- What to work on
Copy every line of the data exactly, leaving nothing out.

[Saved data entries]
++++

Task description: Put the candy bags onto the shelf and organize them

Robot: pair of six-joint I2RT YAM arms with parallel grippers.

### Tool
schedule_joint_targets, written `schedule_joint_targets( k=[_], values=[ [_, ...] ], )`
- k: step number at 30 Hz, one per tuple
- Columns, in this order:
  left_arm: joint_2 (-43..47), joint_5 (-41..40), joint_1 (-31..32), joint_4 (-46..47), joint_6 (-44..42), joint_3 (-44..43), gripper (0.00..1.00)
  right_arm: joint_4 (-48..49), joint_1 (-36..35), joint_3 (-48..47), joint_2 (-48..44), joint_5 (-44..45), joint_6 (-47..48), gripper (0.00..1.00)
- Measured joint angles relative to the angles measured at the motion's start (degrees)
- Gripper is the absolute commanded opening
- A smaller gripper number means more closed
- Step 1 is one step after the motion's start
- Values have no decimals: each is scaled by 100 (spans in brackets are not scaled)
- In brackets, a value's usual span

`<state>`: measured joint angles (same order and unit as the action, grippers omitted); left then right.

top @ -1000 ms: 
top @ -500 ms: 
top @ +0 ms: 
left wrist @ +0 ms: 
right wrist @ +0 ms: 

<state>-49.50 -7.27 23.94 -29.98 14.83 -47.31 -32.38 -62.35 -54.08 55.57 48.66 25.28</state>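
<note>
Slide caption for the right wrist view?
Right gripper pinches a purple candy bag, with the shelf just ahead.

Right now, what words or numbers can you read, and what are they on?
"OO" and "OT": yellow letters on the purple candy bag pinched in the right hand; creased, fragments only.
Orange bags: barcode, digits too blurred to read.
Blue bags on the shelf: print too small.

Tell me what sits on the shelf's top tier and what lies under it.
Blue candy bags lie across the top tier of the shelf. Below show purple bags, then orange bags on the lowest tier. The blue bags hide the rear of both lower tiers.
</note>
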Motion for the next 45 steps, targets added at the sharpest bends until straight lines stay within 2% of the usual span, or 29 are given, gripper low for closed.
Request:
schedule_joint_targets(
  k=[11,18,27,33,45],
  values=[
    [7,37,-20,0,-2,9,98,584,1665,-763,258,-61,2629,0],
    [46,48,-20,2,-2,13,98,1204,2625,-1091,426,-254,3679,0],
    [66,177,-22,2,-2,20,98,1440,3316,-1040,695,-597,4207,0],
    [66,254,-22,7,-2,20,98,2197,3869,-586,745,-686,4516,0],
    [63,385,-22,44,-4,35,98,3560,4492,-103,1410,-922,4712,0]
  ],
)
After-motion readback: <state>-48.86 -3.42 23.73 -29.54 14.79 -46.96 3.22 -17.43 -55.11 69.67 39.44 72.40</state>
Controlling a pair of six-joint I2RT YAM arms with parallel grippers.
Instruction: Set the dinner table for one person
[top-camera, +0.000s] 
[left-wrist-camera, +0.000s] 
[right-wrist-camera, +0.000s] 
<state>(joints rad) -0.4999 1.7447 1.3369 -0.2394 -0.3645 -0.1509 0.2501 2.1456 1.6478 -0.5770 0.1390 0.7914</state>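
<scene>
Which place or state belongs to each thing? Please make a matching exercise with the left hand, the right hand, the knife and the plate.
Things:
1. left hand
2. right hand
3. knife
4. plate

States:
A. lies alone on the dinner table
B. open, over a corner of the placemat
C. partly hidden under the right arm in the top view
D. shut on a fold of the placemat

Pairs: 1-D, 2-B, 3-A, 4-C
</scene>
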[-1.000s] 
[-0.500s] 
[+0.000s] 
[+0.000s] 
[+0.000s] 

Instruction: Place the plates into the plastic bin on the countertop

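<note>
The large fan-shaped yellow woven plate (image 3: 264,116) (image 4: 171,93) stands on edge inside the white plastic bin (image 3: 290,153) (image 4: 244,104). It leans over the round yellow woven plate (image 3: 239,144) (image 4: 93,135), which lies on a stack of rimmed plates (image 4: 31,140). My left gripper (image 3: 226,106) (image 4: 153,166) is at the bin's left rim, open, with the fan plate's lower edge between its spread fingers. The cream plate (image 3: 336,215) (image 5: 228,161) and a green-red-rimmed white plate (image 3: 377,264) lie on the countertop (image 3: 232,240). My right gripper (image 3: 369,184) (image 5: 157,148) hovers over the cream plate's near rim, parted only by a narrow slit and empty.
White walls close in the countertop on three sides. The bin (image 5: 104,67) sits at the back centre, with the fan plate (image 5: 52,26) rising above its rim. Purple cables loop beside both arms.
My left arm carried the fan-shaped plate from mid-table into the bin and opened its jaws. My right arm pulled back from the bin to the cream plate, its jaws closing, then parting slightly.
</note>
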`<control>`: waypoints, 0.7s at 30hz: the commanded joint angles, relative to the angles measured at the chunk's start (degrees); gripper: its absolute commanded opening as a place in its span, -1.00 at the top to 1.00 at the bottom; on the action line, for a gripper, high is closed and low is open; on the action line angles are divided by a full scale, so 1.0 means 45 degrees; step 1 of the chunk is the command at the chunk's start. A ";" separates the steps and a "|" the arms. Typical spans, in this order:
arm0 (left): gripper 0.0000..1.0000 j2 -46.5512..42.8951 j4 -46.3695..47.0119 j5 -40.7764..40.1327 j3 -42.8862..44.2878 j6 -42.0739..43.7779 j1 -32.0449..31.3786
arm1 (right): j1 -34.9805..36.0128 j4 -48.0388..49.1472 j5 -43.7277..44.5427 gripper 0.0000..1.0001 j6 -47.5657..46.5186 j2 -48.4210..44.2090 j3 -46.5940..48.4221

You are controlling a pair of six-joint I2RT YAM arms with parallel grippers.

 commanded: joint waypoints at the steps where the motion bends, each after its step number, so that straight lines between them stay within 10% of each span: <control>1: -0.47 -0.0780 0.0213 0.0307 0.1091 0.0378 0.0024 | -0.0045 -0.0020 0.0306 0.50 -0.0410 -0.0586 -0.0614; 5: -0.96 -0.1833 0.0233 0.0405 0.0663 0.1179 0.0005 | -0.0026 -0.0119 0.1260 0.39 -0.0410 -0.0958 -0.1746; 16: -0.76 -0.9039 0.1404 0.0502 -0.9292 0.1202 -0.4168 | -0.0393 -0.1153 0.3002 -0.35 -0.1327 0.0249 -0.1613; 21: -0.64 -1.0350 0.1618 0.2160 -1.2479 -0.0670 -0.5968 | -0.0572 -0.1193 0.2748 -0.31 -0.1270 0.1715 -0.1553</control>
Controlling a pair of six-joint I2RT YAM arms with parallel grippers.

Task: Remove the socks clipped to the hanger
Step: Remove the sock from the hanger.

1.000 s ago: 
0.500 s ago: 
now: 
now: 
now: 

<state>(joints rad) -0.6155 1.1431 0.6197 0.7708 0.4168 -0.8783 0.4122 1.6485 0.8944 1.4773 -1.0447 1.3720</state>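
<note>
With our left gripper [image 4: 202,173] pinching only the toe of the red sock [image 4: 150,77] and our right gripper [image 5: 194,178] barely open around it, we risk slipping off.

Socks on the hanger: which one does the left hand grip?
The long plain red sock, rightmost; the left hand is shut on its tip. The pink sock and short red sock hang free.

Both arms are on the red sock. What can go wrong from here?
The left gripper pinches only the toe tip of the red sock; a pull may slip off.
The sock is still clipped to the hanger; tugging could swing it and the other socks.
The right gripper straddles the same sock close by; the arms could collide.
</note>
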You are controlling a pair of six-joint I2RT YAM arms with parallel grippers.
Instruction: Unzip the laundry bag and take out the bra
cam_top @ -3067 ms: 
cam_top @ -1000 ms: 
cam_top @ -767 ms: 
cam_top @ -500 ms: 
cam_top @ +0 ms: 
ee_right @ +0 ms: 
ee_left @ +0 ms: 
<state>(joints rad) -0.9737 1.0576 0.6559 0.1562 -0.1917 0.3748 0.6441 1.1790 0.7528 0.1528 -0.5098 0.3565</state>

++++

- Final answer
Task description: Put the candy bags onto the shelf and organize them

Robot: pair of six-joint I2RT YAM arms with parallel grippers.

### Tool
schedule_joint_targets, written `schedule_joint_targets( k=[_], values=[ [_, ...] ], )`
- k: step number at 30 Hz, one per tuple
- Columns, in this order:
  left_arm: joint_2 (-43..47), joint_5 (-41..40), joint_1 (-31..32), joint_4 (-46..47), joint_6 (-44..42), joint_3 (-44..43), gripper (0.00..1.00)
  right_arm: joint_4 (-48..49), joint_1 (-36..35), joint_3 (-48..47), joint_2 (-48..44), joint_5 (-44..45), joint_6 (-47..48), gripper (0.00..1.00)
- Measured joint angles relative to the angles measured at the motion's start (degrees)
- Gripper is the absolute commanded opening
- A smaller gripper number means more closed
- Step 1 is one step after the motion's start
- Values have no decimals: each is scaled by 100 (spans in brackets are not scaled)
- In brackets, a value's usual span

`<state>`: measured joint angles (same order and unit as the action, grippers omitted); left then right.

top @ -1000 ms: 
top @ -500 ms: 
top @ +0 ms: 
left wrist @ +0 ms: 
right wrist @ +0 ms: 

<state>-49.50 -7.27 23.94 -29.98 14.83 -47.31 -32.38 -62.35 -54.08 55.57 48.66 25.28</state>
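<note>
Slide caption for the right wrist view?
Right gripper pinches a purple candy bag, with the shelf just ahead.

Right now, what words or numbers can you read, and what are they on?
"OO" and "OT": yellow letters on the purple candy bag pinched in the right hand; creased, fragments only.
Orange bags: barcode, digits too blurred to read.
Blue bags on the shelf: print too small.

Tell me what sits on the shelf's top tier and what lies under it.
Blue candy bags lie across the top tier of the shelf. Below show purple bags, then orange bags on the lowest tier. The blue bags hide the rear of both lower tiers.
</note>
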Motion for the next 45 steps, targets added at the sharpest bends until straight lines stay within 2% of the usual span, or 29 are given, gripper low for closed.
Request:
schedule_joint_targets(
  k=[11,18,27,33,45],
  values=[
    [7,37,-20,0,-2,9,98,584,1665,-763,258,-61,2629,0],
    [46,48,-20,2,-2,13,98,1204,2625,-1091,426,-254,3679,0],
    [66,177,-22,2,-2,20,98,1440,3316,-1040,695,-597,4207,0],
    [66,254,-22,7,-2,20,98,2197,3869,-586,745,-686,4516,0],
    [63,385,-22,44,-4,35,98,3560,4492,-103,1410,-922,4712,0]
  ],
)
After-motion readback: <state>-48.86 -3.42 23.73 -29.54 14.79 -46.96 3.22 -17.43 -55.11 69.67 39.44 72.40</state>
Controlling a pair of six-joint I2RT YAM arms with parallel grippers.
Instruction: Set the dinner table for one person
[top-camera, +0.000s] 
[left-wrist-camera, +0.000s] 
[right-wrist-camera, +0.000s] 
<state>(joints rad) -0.4999 1.7447 1.3369 -0.2394 -0.3645 -0.1509 0.2501 2.1456 1.6478 -0.5770 0.1390 0.7914</state>
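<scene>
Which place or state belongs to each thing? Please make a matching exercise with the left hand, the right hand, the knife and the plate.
Things:
1. left hand
2. right hand
3. knife
4. plate

States:
A. lies alone on the dinner table
B. open, over a corner of the placemat
C. partly hidden under the right arm in the top view
D. shut on a fold of the placemat

Pairs: 1-D, 2-B, 3-A, 4-C
</scene>
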[-1.000s] 
[-0.500s] 
[+0.000s] 
[+0.000s] 
[+0.000s] 

Instruction: Place the plates into the plastic bin on the countertop

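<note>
The large fan-shaped yellow woven plate (image 3: 264,116) (image 4: 171,93) stands on edge inside the white plastic bin (image 3: 290,153) (image 4: 244,104). It leans over the round yellow woven plate (image 3: 239,144) (image 4: 93,135), which lies on a stack of rimmed plates (image 4: 31,140). My left gripper (image 3: 226,106) (image 4: 153,166) is at the bin's left rim, open, with the fan plate's lower edge between its spread fingers. The cream plate (image 3: 336,215) (image 5: 228,161) and a green-red-rimmed white plate (image 3: 377,264) lie on the countertop (image 3: 232,240). My right gripper (image 3: 369,184) (image 5: 157,148) hovers over the cream plate's near rim, parted only by a narrow slit and empty.
White walls close in the countertop on three sides. The bin (image 5: 104,67) sits at the back centre, with the fan plate (image 5: 52,26) rising above its rim. Purple cables loop beside both arms.
My left arm carried the fan-shaped plate from mid-table into the bin and opened its jaws. My right arm pulled back from the bin to the cream plate, its jaws closing, then parting slightly.
</note>
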`<control>`: waypoints, 0.7s at 30hz: the commanded joint angles, relative to the angles measured at the chunk's start (degrees); gripper: its absolute commanded opening as a place in its span, -1.00 at the top to 1.00 at the bottom; on the action line, for a gripper, high is closed and low is open; on the action line angles are divided by a full scale, so 1.0 means 45 degrees; step 1 of the chunk is the command at the chunk's start. A ";" separates the steps and a "|" the arms. Typical spans, in this order:
arm0 (left): gripper 0.0000..1.0000 j2 -46.5512..42.8951 j4 -46.3695..47.0119 j5 -40.7764..40.1327 j3 -42.8862..44.2878 j6 -42.0739..43.7779 j1 -32.0449..31.3786
arm1 (right): j1 -34.9805..36.0128 j4 -48.0388..49.1472 j5 -43.7277..44.5427 gripper 0.0000..1.0001 j6 -47.5657..46.5186 j2 -48.4210..44.2090 j3 -46.5940..48.4221

You are controlling a pair of six-joint I2RT YAM arms with parallel grippers.

 commanded: joint waypoints at the steps where the motion bends, each after its step number, so that straight lines between them stay within 10% of each span: <control>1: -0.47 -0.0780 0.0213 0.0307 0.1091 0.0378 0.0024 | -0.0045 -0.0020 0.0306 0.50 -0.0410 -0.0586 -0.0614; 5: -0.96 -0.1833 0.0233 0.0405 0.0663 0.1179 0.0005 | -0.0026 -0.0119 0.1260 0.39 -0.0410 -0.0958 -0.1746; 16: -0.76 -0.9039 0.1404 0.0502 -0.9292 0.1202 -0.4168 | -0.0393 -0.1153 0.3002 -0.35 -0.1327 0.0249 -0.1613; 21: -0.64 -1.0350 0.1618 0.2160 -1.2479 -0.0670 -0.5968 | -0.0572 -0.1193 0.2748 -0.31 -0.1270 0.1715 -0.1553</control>
Controlling a pair of six-joint I2RT YAM arms with parallel grippers.

Task: Remove the socks clipped to the hanger
Step: Remove the sock from the hanger.

1.000 s ago: 
0.500 s ago: 
now: 
now: 
now: 

<state>(joints rad) -0.6155 1.1431 0.6197 0.7708 0.4168 -0.8783 0.4122 1.6485 0.8944 1.4773 -1.0447 1.3720</state>
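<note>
With our left gripper [image 4: 202,173] pinching only the toe of the red sock [image 4: 150,77] and our right gripper [image 5: 194,178] barely open around it, we risk slipping off.

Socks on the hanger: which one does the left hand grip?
The long plain red sock, rightmost; the left hand is shut on its tip. The pink sock and short red sock hang free.

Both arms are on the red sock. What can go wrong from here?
The left gripper pinches only the toe tip of the red sock; a pull may slip off.
The sock is still clipped to the hanger; tugging could swing it and the other socks.
The right gripper straddles the same sock close by; the arms could collide.
</note>
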You are controlling a pair of six-joint I2RT YAM arms with parallel grippers.
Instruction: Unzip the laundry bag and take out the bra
cam_top @ -3067 ms: 
cam_top @ -1000 ms: 
cam_top @ -767 ms: 
cam_top @ -500 ms: 
cam_top @ +0 ms: 
ee_right @ +0 ms: 
ee_left @ +0 ms: 
<state>(joints rad) -0.9737 1.0576 0.6559 0.1562 -0.1917 0.3748 0.6441 1.1790 0.7528 0.1528 -0.5098 0.3565</state>

No additional output is required.